On a attendu que la salle se remplisse puis on a commencé. Parmi les quelque 100 personnes présentes se mélangeaient des genres bien différents : une équipe de Frisbee, des bros de Yale qui disaient « C’est bon ça ! », des diplomates roumains qui voulaient que je passe de la disco roumaine, et puis les Nord-Coréens qui étaient très effrayés pour certains et très curieux pour d’autres.

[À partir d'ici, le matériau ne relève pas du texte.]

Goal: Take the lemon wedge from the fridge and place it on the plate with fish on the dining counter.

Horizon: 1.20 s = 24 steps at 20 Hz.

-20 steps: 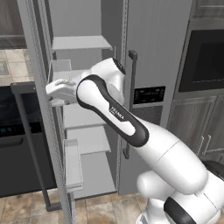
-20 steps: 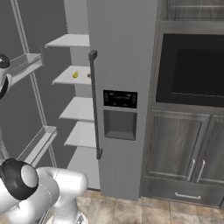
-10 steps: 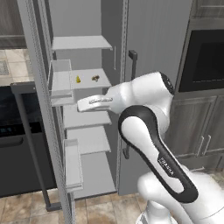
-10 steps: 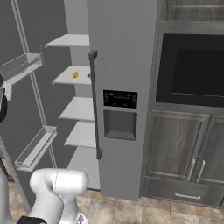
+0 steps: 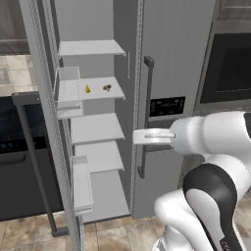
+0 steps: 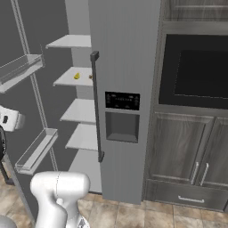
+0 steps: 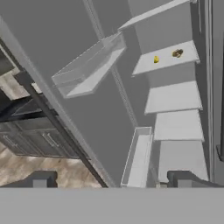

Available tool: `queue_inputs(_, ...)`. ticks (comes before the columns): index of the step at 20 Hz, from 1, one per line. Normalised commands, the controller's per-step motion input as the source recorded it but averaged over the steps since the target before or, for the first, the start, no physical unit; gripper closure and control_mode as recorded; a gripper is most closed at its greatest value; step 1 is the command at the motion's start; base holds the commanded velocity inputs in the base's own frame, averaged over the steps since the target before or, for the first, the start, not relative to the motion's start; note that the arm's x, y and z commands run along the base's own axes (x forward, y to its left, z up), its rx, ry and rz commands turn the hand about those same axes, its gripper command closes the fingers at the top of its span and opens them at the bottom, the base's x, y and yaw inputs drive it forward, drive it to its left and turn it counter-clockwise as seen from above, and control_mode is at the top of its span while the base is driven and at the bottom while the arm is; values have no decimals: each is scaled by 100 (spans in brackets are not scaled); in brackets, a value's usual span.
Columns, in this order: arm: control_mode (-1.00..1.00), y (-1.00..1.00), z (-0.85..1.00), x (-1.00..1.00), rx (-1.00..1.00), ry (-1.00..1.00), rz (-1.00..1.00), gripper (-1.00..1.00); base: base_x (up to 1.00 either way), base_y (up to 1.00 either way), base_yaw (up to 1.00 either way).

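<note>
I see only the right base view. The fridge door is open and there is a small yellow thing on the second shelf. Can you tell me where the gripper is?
Observer: In the left base view the gripper is in front of the shut right door of the fridge, beside its dark handle, lower than the lemon wedge.
Operator: Is anything in the gripper?
Observer: The hand view shows nothing between its fingertips; they stand wide apart.
Operator: What lies near the wedge?
Observer: A small brown lump is on the same shelf, apart from the wedge.
</note>
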Motion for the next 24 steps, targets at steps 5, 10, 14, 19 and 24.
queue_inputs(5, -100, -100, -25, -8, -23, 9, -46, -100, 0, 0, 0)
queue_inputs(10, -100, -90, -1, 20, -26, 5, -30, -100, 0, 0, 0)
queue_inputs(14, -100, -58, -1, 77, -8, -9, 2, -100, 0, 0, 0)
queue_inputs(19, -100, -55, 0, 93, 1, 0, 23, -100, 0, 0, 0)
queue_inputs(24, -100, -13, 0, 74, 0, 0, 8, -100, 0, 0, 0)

Les Nord-Coréens se comportaient comme des gosses à une boum
Ça se voyait, les Nord-Coréens n’avaient jamais dansé autrement que dans une chorégraphie organisée. Il n’y a pas de boîtes de nuit en Corée du Nord. Ils n’avaient aucune idée de comment bouger. J’ai dû leur expliquer les bases, genre : « Il faut suivre le rythme de la musique. » On se serait cru dans Dirty Dancing ou un truc du genre.
J’ai commencé avec « Get Down With It » de Little Richards. Au début, les étrangers dansaient mais pas les Nord-Coréens. Le son était mauvais : on pouvait entendre la musique, mais elle ne faisait bouger personne. J’ai donc attrapé le micro et je me suis baladé parmi la foule, prenant les gens par la taille en essayant de les inciter à danser.

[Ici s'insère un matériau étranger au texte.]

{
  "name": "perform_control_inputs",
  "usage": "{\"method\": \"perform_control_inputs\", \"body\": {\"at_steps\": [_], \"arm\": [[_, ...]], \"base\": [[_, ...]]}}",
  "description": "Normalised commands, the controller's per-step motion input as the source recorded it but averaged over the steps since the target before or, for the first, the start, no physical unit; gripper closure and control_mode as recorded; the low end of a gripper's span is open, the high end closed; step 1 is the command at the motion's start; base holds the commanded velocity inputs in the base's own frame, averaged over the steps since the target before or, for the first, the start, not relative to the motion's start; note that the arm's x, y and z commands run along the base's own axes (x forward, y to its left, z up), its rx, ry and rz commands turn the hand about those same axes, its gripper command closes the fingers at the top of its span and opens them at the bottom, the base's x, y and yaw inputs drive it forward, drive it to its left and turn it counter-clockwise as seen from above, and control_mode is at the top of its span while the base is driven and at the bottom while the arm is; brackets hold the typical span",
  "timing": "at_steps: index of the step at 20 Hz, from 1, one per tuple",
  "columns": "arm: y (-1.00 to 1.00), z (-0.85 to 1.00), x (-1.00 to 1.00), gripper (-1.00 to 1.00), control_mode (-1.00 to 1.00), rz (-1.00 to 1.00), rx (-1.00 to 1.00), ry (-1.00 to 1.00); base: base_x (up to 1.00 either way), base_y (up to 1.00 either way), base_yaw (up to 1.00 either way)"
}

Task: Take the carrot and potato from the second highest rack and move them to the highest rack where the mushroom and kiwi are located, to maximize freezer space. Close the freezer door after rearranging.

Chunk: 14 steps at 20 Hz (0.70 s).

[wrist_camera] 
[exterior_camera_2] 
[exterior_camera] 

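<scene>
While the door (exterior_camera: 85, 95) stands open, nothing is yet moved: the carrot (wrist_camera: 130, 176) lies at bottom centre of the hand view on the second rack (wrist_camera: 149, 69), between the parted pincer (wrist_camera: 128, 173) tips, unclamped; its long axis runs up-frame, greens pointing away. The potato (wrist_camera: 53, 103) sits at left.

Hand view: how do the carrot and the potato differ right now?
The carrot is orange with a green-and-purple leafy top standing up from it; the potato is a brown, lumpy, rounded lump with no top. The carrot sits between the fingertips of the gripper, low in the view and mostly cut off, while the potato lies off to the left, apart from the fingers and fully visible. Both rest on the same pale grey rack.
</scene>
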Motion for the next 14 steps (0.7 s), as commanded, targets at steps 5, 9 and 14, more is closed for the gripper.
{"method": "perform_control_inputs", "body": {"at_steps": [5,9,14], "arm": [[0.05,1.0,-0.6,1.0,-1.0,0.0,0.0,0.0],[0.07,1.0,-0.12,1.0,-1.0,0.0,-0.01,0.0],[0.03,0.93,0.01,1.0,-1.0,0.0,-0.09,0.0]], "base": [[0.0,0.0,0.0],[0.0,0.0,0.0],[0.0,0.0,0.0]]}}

Les Nord-Coréens restaient figés, comme des jeunes collégiens à une boum. J’ai donc commencé à mettre du son que je n’avais pas l’habitude de passer : le top 40 pop du moment. Les Européens sont devenus dingues quand j’ai mis « Makes Me Wonder » de Maroon 5. Ils se sont mis à inviter les Coréennes pour leur apprendre à danser. J’ai balancé du Chuck Berry, Janet Jackson, Village People. « YMCA » est très bien passé, parce que c’était une chorégraphie, donc évidemment, les Nord-Coréens l’ont tout de suite intégrée. Pareil pour « The Twist ».
Au cours de la soirée, l’électricité a sauté deux fois. En attendant que le courant revienne, je criais des trucs pour occuper la foule.
Les gens n’étaient certainement pas prêts à sauter partout et à danser toute la nuit, mais je crois qu’ils ont compris l’idée. Il y avait eu un échange, et une forme de compréhension. Je jouais les meilleures compilations rock de l’histoire mais les Nord-Coréens n’y connaissent rien au rock. Ni à la pop d’ailleurs – ils n’ont ni Internet, ni radio, donc comment pourraient-ils connaître tout ça ? Je ne dirais pas que la soirée était totalement folle, mais au moins, j’ai l’impression d’avoir cassé un mur sur le chemin étroit de la liberté.